▶ **Data items**:
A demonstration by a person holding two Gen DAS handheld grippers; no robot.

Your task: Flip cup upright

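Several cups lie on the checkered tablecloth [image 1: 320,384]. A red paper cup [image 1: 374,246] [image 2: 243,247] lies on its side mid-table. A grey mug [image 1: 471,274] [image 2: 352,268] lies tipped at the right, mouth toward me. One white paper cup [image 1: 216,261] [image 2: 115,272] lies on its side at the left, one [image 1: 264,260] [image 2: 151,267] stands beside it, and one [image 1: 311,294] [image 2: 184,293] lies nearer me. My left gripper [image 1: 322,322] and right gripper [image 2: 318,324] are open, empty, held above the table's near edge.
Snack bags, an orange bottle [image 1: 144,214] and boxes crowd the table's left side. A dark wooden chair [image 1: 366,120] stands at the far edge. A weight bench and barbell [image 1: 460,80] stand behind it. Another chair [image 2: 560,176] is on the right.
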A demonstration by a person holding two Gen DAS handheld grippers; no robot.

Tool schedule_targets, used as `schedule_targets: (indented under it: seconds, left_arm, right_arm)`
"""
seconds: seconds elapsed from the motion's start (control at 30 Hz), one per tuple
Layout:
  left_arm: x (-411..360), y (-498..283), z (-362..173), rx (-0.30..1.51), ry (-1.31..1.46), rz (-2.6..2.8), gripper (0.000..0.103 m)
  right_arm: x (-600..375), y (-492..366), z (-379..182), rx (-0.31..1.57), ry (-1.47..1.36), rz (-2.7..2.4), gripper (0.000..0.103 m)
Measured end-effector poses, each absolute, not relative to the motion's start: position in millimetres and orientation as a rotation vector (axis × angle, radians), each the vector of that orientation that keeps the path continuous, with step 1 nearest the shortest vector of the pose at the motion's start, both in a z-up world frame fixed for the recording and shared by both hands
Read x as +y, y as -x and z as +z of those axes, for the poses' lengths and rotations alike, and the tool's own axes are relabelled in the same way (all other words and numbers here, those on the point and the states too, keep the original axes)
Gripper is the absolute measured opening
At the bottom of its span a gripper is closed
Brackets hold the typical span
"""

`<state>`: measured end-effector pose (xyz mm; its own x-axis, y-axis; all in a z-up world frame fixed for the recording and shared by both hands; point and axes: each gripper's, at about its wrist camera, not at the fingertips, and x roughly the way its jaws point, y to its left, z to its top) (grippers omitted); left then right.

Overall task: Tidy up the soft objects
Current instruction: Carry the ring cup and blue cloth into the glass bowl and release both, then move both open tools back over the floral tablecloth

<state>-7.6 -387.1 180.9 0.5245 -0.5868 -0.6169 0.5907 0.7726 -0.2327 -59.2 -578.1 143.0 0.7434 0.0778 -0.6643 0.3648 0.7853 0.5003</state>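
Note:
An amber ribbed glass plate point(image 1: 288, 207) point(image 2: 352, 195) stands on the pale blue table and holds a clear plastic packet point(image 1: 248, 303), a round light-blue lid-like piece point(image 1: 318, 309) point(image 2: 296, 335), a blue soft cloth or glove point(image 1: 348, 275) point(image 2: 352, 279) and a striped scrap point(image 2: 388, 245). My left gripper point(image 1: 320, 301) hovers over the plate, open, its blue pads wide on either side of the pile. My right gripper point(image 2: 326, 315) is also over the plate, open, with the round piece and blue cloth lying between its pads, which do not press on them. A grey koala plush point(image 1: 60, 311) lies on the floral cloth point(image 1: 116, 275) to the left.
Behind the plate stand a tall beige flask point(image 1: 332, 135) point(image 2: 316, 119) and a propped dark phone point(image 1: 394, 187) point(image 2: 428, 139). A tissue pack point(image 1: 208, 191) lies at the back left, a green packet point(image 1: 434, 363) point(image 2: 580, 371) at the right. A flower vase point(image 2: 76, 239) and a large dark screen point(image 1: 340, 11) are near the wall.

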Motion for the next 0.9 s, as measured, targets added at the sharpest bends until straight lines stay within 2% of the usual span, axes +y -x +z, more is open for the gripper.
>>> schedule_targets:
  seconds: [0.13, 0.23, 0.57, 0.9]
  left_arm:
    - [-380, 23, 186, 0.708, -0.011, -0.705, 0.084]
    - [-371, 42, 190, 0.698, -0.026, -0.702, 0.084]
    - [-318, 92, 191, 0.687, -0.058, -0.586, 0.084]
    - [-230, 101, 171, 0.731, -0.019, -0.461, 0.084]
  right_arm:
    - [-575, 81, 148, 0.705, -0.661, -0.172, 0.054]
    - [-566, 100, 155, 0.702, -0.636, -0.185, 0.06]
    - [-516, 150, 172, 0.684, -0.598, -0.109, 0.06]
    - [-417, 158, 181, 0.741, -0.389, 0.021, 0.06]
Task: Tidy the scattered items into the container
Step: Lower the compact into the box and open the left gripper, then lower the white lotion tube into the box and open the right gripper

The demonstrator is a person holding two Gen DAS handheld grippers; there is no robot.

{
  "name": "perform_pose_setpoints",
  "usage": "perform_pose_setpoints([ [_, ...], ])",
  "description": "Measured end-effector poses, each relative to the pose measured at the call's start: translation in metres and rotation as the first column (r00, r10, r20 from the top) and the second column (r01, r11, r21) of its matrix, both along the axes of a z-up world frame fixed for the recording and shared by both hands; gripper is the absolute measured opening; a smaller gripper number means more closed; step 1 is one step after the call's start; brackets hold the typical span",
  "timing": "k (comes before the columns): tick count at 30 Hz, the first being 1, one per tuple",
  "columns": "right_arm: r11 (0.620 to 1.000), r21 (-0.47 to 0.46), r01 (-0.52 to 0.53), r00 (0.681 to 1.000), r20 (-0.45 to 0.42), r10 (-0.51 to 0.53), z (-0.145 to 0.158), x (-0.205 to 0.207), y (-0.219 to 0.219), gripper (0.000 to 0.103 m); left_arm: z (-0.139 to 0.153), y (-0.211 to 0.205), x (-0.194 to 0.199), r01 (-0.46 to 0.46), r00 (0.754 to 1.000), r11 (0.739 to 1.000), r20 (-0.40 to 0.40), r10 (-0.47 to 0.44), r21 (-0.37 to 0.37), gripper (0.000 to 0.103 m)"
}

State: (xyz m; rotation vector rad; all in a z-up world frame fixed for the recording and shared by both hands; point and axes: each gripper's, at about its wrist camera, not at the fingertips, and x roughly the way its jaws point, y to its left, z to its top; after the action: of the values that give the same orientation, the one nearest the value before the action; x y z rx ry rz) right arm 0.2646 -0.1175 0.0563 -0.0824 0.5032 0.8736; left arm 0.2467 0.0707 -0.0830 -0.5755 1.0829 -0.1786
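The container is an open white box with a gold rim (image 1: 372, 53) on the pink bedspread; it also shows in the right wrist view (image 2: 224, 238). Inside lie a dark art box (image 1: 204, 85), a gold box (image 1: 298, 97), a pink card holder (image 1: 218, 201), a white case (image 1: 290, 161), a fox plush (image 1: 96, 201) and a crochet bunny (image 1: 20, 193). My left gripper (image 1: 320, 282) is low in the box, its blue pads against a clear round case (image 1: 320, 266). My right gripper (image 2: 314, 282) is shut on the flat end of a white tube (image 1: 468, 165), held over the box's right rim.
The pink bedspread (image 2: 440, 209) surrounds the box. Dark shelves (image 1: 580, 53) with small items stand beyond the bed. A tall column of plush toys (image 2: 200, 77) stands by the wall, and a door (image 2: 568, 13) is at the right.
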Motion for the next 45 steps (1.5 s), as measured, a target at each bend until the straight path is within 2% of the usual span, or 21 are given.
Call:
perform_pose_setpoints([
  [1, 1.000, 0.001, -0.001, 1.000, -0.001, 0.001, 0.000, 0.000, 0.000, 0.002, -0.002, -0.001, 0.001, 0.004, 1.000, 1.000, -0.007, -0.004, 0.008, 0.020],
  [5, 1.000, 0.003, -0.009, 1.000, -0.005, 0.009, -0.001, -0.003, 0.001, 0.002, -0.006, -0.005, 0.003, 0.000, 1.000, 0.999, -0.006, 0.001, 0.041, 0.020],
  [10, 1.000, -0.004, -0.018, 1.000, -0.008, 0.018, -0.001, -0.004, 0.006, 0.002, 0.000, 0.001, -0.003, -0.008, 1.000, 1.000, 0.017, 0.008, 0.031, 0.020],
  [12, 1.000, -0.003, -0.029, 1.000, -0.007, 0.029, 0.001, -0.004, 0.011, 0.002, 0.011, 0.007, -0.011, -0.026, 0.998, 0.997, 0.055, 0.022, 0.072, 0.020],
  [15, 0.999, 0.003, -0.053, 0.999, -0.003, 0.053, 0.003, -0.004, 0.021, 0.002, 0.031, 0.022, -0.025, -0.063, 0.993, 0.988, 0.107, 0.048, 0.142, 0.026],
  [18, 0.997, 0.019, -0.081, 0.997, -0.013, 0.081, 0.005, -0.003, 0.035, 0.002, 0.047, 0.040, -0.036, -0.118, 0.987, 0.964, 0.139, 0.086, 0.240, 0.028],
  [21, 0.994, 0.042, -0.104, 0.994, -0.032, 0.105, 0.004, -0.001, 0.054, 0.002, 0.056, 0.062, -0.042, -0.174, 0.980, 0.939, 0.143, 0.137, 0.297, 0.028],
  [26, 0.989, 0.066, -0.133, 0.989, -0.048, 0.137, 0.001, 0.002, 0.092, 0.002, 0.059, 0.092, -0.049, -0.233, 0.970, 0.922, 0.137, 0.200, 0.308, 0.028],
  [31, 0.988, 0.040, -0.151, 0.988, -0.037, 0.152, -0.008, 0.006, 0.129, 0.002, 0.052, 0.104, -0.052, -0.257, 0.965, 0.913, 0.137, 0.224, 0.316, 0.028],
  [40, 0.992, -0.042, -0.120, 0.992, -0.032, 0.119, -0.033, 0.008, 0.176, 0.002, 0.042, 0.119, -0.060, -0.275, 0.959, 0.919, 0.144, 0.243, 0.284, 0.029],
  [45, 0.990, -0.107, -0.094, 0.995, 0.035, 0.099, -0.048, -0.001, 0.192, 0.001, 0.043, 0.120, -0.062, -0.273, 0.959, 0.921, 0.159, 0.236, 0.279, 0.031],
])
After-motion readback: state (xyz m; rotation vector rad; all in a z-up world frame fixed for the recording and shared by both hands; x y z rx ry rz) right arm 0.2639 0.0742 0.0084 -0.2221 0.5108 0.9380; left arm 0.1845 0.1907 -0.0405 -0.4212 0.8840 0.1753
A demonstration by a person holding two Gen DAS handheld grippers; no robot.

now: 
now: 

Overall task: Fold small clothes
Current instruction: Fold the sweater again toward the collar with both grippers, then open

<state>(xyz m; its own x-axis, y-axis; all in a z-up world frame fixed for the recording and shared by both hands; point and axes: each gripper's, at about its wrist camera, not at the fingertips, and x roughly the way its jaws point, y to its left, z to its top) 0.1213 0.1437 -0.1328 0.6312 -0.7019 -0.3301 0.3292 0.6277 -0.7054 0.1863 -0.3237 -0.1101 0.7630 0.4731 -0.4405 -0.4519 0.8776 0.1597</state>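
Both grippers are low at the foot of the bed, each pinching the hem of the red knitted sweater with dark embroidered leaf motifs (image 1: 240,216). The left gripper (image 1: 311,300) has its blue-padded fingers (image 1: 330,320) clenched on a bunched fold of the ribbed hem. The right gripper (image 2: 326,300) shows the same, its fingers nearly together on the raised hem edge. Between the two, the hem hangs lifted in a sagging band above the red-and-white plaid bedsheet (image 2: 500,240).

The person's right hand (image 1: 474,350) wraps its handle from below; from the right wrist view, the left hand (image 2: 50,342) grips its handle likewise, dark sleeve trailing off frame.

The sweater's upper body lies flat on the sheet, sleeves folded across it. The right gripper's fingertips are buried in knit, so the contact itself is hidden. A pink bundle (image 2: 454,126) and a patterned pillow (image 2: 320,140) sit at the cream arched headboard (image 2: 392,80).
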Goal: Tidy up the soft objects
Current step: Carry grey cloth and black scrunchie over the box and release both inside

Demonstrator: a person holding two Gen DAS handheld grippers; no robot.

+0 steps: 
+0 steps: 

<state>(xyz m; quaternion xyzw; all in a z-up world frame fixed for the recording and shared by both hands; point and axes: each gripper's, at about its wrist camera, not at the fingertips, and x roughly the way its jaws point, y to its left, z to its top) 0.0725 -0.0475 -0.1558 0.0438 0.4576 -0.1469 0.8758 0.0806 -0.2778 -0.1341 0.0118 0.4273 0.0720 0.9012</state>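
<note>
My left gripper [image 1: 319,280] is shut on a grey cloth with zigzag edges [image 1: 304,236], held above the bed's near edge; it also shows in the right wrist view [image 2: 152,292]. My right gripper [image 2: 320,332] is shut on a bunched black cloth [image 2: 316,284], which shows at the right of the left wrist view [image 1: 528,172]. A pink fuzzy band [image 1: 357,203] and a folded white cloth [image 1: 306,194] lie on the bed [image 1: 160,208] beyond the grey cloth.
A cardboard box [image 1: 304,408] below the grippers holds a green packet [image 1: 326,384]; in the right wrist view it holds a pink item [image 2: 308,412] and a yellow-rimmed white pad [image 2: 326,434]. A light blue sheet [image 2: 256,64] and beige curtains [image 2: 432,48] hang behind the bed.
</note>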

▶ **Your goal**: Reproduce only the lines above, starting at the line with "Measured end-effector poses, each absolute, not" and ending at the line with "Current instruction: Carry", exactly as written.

▶ **Reply to the task**:
Measured end-effector poses, each absolute, not relative to the motion's start: position in millimetres and orientation as a rotation vector (axis × angle, radians), each the vector of that orientation that keeps the path continuous, with step 1 nearest the shortest vector of the pose at the motion's start, both in a z-up world frame fixed for the recording and shared by both hands
Read x as +y, y as -x and z as +z of those axes, for the poses' lengths and rotations alike, and the tool's own axes are relabelled in the same way (all other words and numbers here, those on the point and the states too, keep the original axes)
Gripper is the absolute measured opening
At the bottom of its span a gripper is closed
Brackets hold the typical span
"""

`<state>`: measured end-effector pose (xyz mm; its own x-axis, y-axis; all in a z-up world frame fixed for the recording and shared by both hands; point and axes: each gripper's, at about its wrist camera, not at the fingertips, and x roughly the way its jaws point, y to its left, z to its top) (grippers omitted); left then right.

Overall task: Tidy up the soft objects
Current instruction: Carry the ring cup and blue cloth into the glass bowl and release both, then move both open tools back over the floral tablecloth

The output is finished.